%%

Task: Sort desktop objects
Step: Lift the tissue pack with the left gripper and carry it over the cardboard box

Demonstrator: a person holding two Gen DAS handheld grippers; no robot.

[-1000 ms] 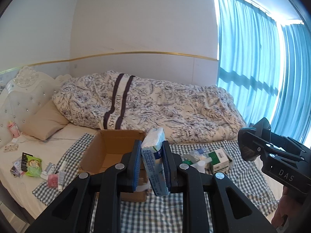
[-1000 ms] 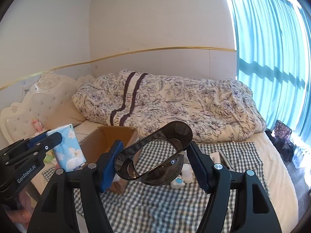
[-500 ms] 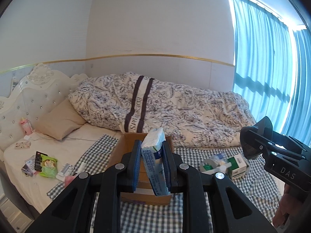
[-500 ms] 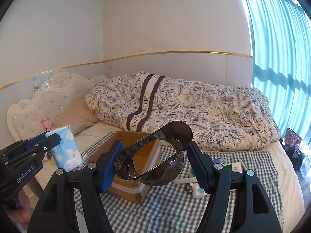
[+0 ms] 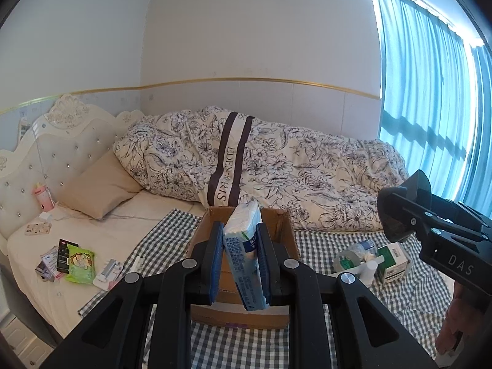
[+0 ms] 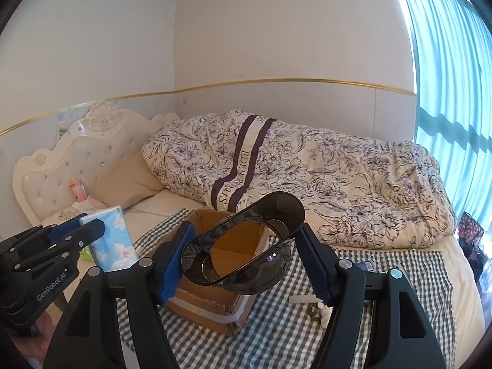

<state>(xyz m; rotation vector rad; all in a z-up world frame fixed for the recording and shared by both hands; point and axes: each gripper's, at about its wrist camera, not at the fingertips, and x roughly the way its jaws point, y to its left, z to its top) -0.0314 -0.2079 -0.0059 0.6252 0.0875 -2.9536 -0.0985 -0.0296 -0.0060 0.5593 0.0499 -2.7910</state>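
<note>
The box (image 5: 243,279), an open cardboard carton, sat on the checked cloth (image 5: 396,313) spread over the near part of the bed (image 5: 129,224), with the flowered quilt (image 5: 276,166) heaped behind it on the far side and a tan pillow (image 5: 98,190) to the far left. It looked like the place where the held things were meant to go, and both grippers hung above and just near of its open top. The left gripper (image 5: 242,264) was clenched on a tissue pack (image 5: 244,255), which stood on edge between the blue pads, its lower end poking below them. The right gripper (image 6: 246,252) grasped a dark oval holder (image 6: 243,243), tilted so that its mouth faced the camera and the box's brown inside showed through it. To do this step well, I judged, each hand should go forward until its load was fully over the opening, drop low inside the walls, and only then let go, one hand at a time so the two tools did not knock together. The soft pack could snag on the flap if released early; the holder would roll if dropped from height. To the right of the box lay a green carton (image 5: 393,261) and a tape roll (image 5: 346,259); on the bare sheet to the left lay a green packet (image 5: 79,263) and other small things, not yet sorted.
</note>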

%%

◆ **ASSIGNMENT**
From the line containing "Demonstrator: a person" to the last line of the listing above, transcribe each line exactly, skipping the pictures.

◆ **EXERCISE SOLUTION**
Demonstrator: a person holding two Gen DAS handheld grippers; no robot.

[-1000 ms] 
[-1000 ms] 
[-500 ms] 
[-500 ms] 
[+0 ms] 
[+0 ms] 

<state>(xyz m; rotation vector rad; all in a z-up world frame fixed for the recording and shared by both hands; point and axes: each gripper's, at about its wrist camera, not at the fingertips, and x roughly the way its jaws point, y to its left, z to its top) -0.0314 -0.2079 -0.0059 0.6252 0.0875 -2.9536 -0.0985 -0.0296 -0.0060 0.5593 0.0499 -2.7910</state>
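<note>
The box (image 5: 243,279), an open cardboard carton, sat on the checked cloth (image 5: 396,313) spread over the near part of the bed (image 5: 129,224), with the flowered quilt (image 5: 276,166) heaped behind it on the far side and a tan pillow (image 5: 98,190) to the far left. It looked like the place where the held things were meant to go, and both grippers hung above and just near of its open top. The left gripper (image 5: 242,264) was clenched on a tissue pack (image 5: 244,255), which stood on edge between the blue pads, its lower end poking below them. The right gripper (image 6: 246,252) grasped a dark oval holder (image 6: 243,243), tilted so that its mouth faced the camera and the box's brown inside showed through it. To do this step well, I judged, each hand should go forward until its load was fully over the opening, drop low inside the walls, and only then let go, one hand at a time so the two tools did not knock together. The soft pack could snag on the flap if released early; the holder would roll if dropped from height. To the right of the box lay a green carton (image 5: 393,261) and a tape roll (image 5: 346,259); on the bare sheet to the left lay a green packet (image 5: 79,263) and other small things, not yet sorted.
</note>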

No further answer will be given.